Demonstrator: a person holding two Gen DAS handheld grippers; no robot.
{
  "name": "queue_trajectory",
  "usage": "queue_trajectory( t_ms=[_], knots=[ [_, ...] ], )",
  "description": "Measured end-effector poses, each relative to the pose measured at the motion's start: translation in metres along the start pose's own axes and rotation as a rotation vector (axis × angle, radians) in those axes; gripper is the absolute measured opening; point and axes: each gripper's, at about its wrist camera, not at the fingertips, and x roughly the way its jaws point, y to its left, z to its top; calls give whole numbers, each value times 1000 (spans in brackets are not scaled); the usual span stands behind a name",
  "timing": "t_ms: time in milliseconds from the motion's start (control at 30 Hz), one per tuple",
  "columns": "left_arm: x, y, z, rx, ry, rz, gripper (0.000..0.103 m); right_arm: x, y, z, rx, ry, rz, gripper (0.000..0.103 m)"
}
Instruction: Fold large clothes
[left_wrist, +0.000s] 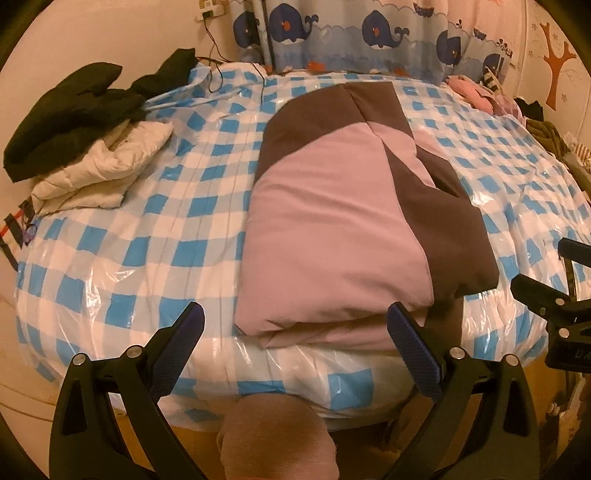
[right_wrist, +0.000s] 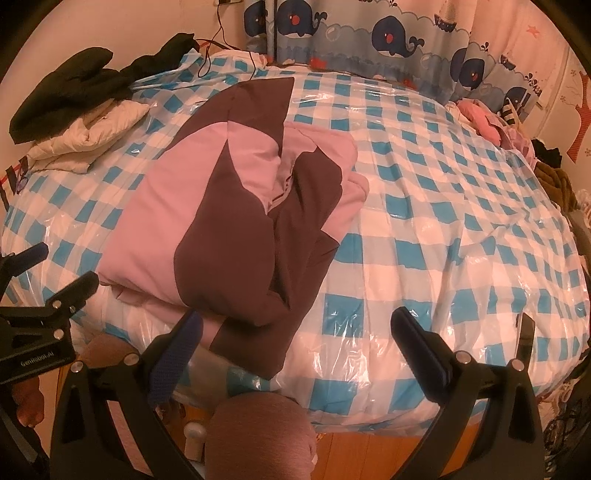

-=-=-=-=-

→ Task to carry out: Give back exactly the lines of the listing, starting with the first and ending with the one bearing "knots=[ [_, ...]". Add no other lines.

→ Output of the exercise:
Demonstrator: a person holding two Gen DAS handheld grippers; no robot.
{
  "name": "queue_trajectory",
  "usage": "queue_trajectory( t_ms=[_], knots=[ [_, ...] ], )",

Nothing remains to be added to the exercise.